No apology from man who helped killer cut up and dump parents? bodies
Tse Chun-kei had nightmares about victim?s severed hand
PUBLISHED : Wednesday, 25 March, 2015, 5:58pm
UPDATED : Thursday, 26 March, 2015, 9:07am
24 Mar 2015
A man who helped dismember the bodies of his friend's parents, whom the friend had killed, has said in a magazine interview he did not feel sorry for his role in the case.
The man, Tse Chun-kei, 38, was cleared of murder on Friday when a nine-member jury found his friend Henry Chau Hoi-leung, 31, guilty of murdering his father, Chau Wing-ki, and mother, Siu Yuet-yee.
Both Tse and Chau had earlier admitted to two counts of preventing the lawful burial of the victims by cutting up and cooking parts of their bodies. The double murder took place in Tse's flat at Tai Kok Tsui in March 2013.
Henry Chau, 31, was convicted of two counts of murder by an 8-1 majority verdict. He has been sentenced to life in prison.
Tse was sentenced to one year in prison on the charge of preventing lawful burial, but was released immediately as he had already been in custody for more than one year.

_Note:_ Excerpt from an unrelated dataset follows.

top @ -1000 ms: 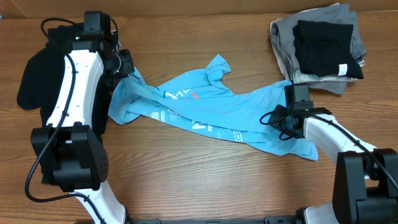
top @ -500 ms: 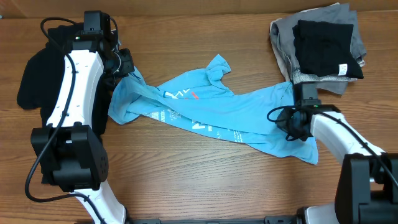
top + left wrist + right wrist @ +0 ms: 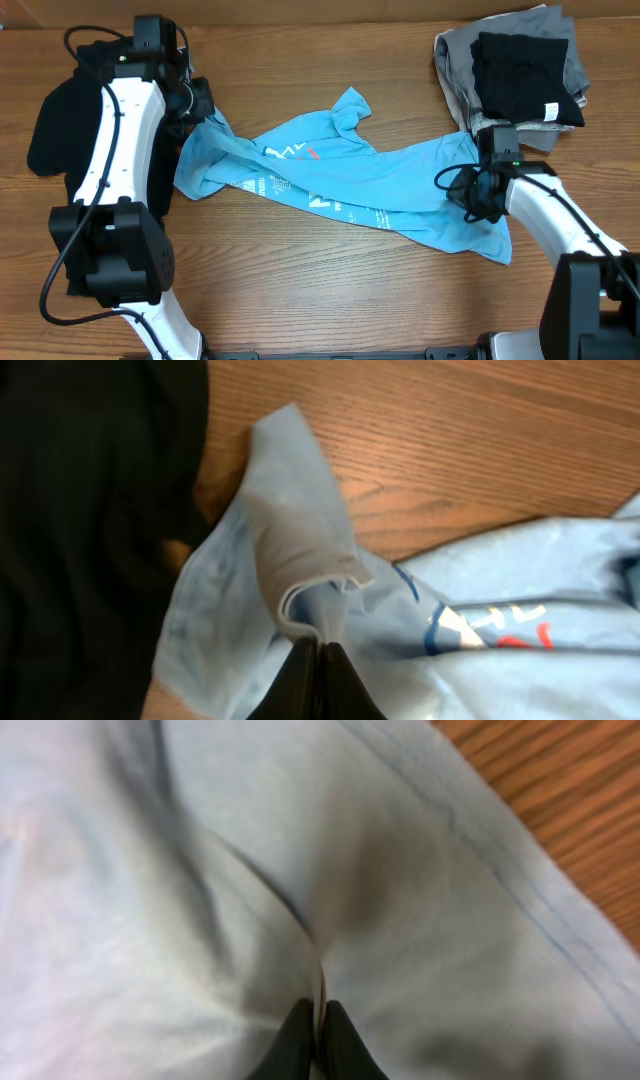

Talking about the case in an interview with Next Magazine published yesterday, Tse replied in the negative when asked if he felt sorry about his role in disposing of the bodies. "There is no sorry to say," he told the magazine, adding that Chau had dumped some of the limbs in the sea and "things would be better" if the body parts could be recovered.
"But if it turns out they cannot be found, there is nothing I can do to help," he said.
Tse, who was given an IQ test after his arrest last year and received a low score of 84, said Chau forced him into helping dispose of the body parts five days after the murder.
Tse said that when he returned to the flat, Chau told him to open a plastic box. He found a hand inside and Chau told him: "You can't get away. You are part of this project now."
He said Chau was tough on him.
"He scolded me fiercely. He told me not to ask anything but do it," Tse said.
The pair first met in 2007, when they worked for the same company. In the early years of their friendship, Tse said he saw Chau as his brother because he treated him well, such as "treating me to fine food and taking me to buy fine clothing".
But Tse told the magazine he no longer saw Chau as a friend, though he did not hate him.
Tse grew up in a close-knit, single-parent family, his hard-working mother the sole breadwinner for him and his sister.
His childhood was far from happy. His sister, Phoebe Tse, who accompanied her brother in the interview, recalled "almost everyone" bullied him as a boy.
Tse failed all subjects in his school examinations except mathematics. After completing Form Five, he bounced around various menial jobs, and had few relationships, he and his sister told the magazine. He married an Indonesian woman but discovered on their wedding night that his wife had a husband and boyfriend in her hometown.
The magazine said the interview was conducted in a Tsuen Wan hotel hours after Tse walked free from the High Court in Admiralty on Friday.
"Now I feel like dreaming. It is like ? I am still asleep," Tse told the magazine.
He said he had nightmares in which he saw the dismembered hand.
"Sometimes I dreamed about the hand and the face of Henry Chau," Tse said. "Initially afterwards, these dreams came often. Now it has become less often. But I often dream about being bitten by a giant spider," he said.